- [Task instructions]
From the first line of the data through the line containing "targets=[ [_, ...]", transcribe each line exactly. Pictures do not belong in the copy.

BEGIN Data section

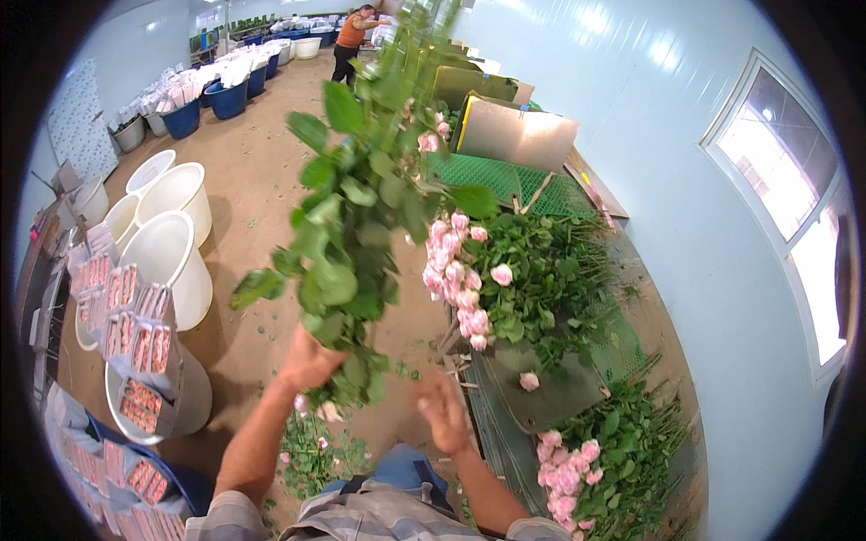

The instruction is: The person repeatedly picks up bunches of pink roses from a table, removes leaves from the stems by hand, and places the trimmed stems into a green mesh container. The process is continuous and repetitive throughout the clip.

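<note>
My left hand (309, 361) grips a large leafy bunch of roses (347, 234), with stems reaching up toward the top of the view and a few pale blooms showing just below the hand. My right hand (437, 406) is to the right of the bunch, slightly blurred, its fingers loosely apart and holding nothing. On the bench to the right lie piles of pink roses with leafy stems (550, 261), one near the middle and another pile (568, 478) lower down. A green mesh mat (622, 334) and a dark board (514, 370) show beneath them.
White tubs (176, 252) and wrapped bouquets (131, 334) line the left. Blue tubs (180, 122) stand farther back. A person (350, 36) in orange works at the far end. Leaning boards (514, 135) stand along the bench beside the right wall. Fallen leaves (316, 460) litter the floor.
</note>
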### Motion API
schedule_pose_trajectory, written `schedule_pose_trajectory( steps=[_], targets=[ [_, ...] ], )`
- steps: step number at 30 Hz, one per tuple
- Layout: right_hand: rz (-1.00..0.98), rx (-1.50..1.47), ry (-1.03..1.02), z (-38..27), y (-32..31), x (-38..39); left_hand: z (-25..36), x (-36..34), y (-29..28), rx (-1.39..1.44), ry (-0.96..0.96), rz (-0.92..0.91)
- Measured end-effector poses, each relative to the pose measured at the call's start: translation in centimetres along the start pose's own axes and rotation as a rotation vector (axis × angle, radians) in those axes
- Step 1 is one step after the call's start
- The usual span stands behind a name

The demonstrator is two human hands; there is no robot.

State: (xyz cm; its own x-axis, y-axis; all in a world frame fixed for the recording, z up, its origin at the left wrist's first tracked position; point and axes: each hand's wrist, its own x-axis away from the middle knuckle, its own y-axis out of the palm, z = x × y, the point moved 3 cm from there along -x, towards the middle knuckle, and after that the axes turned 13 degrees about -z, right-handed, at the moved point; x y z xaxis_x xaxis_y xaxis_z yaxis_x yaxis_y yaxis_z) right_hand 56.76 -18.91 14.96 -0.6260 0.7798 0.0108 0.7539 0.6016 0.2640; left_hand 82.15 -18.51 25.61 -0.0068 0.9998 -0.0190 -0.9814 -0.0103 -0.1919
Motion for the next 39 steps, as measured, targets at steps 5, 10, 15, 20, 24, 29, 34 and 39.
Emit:
schedule_pose_trajectory(
  steps=[5,10,15,20,24,29,34,39],
  targets=[
    [0.002,0.024,0.422,11.0,-2.3,-3.1,0.5,-12.6,-11.4,-0.155,0.270,0.162],
    [0.081,0.131,0.696,15.7,-6.9,-7.5,3.8,-28.0,-17.8,-0.283,0.354,0.081],
    [0.413,-0.022,0.619,15.8,-11.0,-11.7,6.4,-45.2,-21.6,-0.372,0.393,0.004],
    [0.612,0.066,0.765,16.8,-12.0,-12.0,6.7,-65.7,-24.6,-0.869,0.381,-0.073],
    [0.827,0.068,0.869,19.1,-12.2,-14.5,7.5,-79.4,-18.0,-0.957,0.338,-0.145],
    [0.914,0.124,1.024,20.6,-12.8,-21.5,-0.3,-94.7,-12.2,-1.132,0.060,-0.320],
    [0.959,0.146,1.165,22.3,-8.8,-23.6,-11.9,-98.9,-3.8,-1.136,-0.071,-0.662],
    [0.644,0.492,1.374,27.2,3.1,-20.2,-7.0,-98.7,-8.5,-1.163,0.530,-0.392]
  ],
)
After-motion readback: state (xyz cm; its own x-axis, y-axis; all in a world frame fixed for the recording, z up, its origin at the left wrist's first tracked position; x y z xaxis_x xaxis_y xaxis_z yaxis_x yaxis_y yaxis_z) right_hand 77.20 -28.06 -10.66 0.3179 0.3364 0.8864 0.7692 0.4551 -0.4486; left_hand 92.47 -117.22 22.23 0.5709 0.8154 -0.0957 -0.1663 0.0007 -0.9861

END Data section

- [Exercise result]
The instruction is: The person repeatedly picks up bunches of pink roses from a table, removes leaves from the stems by hand, and places the trimmed stems into a green mesh container. The process is continuous and repetitive throughout the clip.

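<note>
My left hand (309, 361) grips a large leafy bunch of roses (347, 234), with stems reaching up toward the top of the view and a few pale blooms showing just below the hand. My right hand (437, 406) is to the right of the bunch, slightly blurred, its fingers loosely apart and holding nothing. On the bench to the right lie piles of pink roses with leafy stems (550, 261), one near the middle and another pile (568, 478) lower down. A green mesh mat (622, 334) and a dark board (514, 370) show beneath them.
White tubs (176, 252) and wrapped bouquets (131, 334) line the left. Blue tubs (180, 122) stand farther back. A person (350, 36) in orange works at the far end. Leaning boards (514, 135) stand along the bench beside the right wall. Fallen leaves (316, 460) litter the floor.
</note>
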### Motion API
schedule_pose_trajectory, written `schedule_pose_trajectory( steps=[_], targets=[ [_, ...] ], )`

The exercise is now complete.